On January 20, 2019, I lost my Uncle Marc to suicide. Just 27 days before that, I had attempted suicide for the first time. Uncle Marc was the one who provided me the love, support, and safety I needed at that time to continue on. He was also the first person to share a normal conversation on mental health with me. He told me about mental health conditions, therapy, medication, and even supplements that could help me to feel better and move forward. After losing him by suicide when I felt he had saved my life just 27 days earlier, my world fell apart.
Today, I am a three-time suicide attempt survivor. I was misdiagnosed and mistreated for depression, a mental health condition that I did not have. A psychiatrist in the psych ward where I was hospitalized following my last attempt had prescribed me with an antidepressant, which sent me into a manic episode. At the time, I did not know why that happened, what questions to ask, or what to do next. It took me over 2 years of Neurofeedback Therapy, Cognitive Behavioral Therapy, and Psychiatrists before getting a proper diagnosis of Bipolar Disorder and a prescription for the proper medication.

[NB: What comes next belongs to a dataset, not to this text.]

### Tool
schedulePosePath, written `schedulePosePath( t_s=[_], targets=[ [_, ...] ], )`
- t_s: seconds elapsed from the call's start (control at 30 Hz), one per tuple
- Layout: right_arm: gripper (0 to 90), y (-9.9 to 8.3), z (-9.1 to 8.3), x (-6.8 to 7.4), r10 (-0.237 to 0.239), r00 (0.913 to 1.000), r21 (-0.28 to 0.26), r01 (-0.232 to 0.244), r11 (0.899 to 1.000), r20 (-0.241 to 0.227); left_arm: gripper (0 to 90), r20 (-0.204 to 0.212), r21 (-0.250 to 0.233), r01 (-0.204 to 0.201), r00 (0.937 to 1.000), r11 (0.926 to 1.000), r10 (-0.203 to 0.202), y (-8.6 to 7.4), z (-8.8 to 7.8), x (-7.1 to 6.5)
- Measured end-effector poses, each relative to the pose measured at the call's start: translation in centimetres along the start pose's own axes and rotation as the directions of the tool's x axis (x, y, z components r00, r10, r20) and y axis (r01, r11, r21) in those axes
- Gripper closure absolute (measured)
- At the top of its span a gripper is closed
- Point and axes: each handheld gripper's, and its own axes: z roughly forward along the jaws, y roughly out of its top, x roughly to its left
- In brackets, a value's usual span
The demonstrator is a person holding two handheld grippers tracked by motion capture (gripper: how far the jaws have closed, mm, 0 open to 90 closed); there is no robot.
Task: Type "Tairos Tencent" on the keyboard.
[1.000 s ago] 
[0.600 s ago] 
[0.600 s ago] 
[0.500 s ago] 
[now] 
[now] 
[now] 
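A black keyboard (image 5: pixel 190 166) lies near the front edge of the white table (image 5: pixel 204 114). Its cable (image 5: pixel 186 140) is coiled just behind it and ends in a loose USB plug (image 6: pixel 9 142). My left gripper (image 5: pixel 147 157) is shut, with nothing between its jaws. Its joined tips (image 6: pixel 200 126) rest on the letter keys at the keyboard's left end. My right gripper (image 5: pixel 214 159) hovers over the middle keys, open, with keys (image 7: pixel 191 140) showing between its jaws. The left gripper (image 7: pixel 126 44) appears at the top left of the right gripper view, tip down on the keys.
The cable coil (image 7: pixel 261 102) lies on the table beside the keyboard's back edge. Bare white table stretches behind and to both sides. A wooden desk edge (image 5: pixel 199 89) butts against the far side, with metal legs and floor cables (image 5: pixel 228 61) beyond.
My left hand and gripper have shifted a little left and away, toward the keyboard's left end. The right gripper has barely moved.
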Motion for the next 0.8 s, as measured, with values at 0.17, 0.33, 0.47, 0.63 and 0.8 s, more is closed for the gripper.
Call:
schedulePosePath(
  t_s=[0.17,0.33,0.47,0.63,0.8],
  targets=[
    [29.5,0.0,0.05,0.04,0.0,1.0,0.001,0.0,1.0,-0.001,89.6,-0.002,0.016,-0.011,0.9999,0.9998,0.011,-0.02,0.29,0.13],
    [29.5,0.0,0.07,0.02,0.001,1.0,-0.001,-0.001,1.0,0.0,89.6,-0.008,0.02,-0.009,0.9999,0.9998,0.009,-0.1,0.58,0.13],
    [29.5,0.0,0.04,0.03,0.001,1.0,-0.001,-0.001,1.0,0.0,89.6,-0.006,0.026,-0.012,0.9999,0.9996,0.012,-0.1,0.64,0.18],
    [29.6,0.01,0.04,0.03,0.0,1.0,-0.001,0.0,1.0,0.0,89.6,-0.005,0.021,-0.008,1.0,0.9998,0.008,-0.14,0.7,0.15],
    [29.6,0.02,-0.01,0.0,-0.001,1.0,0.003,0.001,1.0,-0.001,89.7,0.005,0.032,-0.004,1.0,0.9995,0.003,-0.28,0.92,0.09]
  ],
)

I felt angry for myself, but most importantly, on behalf of every individual who was misdiagnosed, mistreated, or gaslighted for their symptoms. Among the lack of awareness, the underfunded mental health facilities, the misdiagnoses, the stigma creating a world where millions are suffering in silence, and the high financial strain for quality treatment, I felt betrayed by the mental health community, medical community, and our society and I felt outraged for every single person whose life was lost to suicide.
Thus, I started Inspiring My Generation to transform the current system, which is working against those living with mental illness. The stigma and the financial barriers are preventing too many people from receiving life-saving treatment. But furthermore, our priority needs to shift from solely awareness to prevention and early detection of mental health symptoms. It is my mission, and I hope yours too, to be a voice for those who lost theirs to suicide, those on the edge barely holding on, and those unable to advocate for themselves.
We need to take control of the narrative and change the way we as a society, our government, and our medical community approach mental health.
Please join me in Inspiring My Generation’s mission, so that together we can help the next generation grow up in a world where emotions are normal, mental health is talked about and approached in the same manner as physical health, our education system and work force work in union with those living with mental health conditions instead of against them, and where quality treatment is available to all.
Together, let us turn our pain to purpose.